_Task instructions_. Copy out the whole listing exactly as written, leaving the pictures behind.

_Information supplied_.
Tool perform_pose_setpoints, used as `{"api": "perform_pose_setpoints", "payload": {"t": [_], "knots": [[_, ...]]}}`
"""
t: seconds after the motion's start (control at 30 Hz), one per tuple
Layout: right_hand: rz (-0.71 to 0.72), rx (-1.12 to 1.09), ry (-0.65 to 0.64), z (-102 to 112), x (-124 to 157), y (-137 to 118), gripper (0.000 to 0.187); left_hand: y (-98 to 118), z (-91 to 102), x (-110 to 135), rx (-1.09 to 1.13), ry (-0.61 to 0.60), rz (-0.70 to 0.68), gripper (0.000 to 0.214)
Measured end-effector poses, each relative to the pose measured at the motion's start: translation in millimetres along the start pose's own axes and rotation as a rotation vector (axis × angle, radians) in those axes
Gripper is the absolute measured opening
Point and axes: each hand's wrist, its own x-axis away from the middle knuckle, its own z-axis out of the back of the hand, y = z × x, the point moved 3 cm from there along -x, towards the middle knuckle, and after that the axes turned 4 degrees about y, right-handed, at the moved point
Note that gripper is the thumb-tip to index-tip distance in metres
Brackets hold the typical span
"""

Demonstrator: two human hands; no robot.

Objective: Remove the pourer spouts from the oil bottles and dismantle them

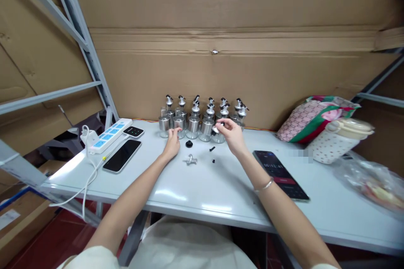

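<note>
Head view puts our right hand at the front row of bottles by the back wall, pinching a silver top over one of them (seated or not, we cannot tell). Our left hand lies loosely curled on the table, holding nothing, fingertips just beside another bottle. We judge a top is being fitted; the next move calls for a straight, steady press. Between our hands lie a black ring and a metal spout. Neighbouring bottles crowd the work. Further out are a phone on the right and a power strip on the left.
</note>
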Motion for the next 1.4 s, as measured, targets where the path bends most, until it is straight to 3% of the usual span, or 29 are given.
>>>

_Exercise result_.
Tool perform_pose_setpoints, used as `{"api": "perform_pose_setpoints", "payload": {"t": [_], "knots": [[_, ...]]}}`
"""
t: seconds after the motion's start (control at 30 Hz), one per tuple
Layout: right_hand: rz (-0.71 to 0.72), rx (-1.12 to 1.09), ry (-0.65 to 0.64), z (-102 to 112), x (-124 to 157), y (-137 to 118), gripper (0.000 to 0.187); left_hand: y (-98 to 118), z (-91 to 102), x (-110 to 135), rx (-1.09 to 1.13), ry (-0.61 to 0.60), rz (-0.70 to 0.68), gripper (0.000 to 0.214)
Measured end-effector poses, each relative to the pose measured at the motion's start: translation in millimetres along the start pose's own axes and rotation as a rotation vector (axis × angle, radians) in those axes
Gripper is the absolute measured opening
Point and axes: each hand's wrist, its own x-axis away from the middle knuckle, its own z-axis out of the back of the hand, y = z × x, the point moved 3 cm from there along -x, towards the middle knuckle, and after that the axes turned 4 degrees about y, right-handed, at the moved point
Note that gripper is the thumb-tip to index-tip distance in metres
Brackets hold the typical span
"""

Demonstrator: two human hands; no robot.

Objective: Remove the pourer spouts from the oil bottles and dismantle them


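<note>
Head view puts our right hand at the front row of bottles by the back wall, pinching a silver top over one of them (seated or not, we cannot tell). Our left hand lies loosely curled on the table, holding nothing, fingertips just beside another bottle. We judge a top is being fitted; the next move calls for a straight, steady press. Between our hands lie a black ring and a metal spout. Neighbouring bottles crowd the work. Further out are a phone on the right and a power strip on the left.
</note>
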Motion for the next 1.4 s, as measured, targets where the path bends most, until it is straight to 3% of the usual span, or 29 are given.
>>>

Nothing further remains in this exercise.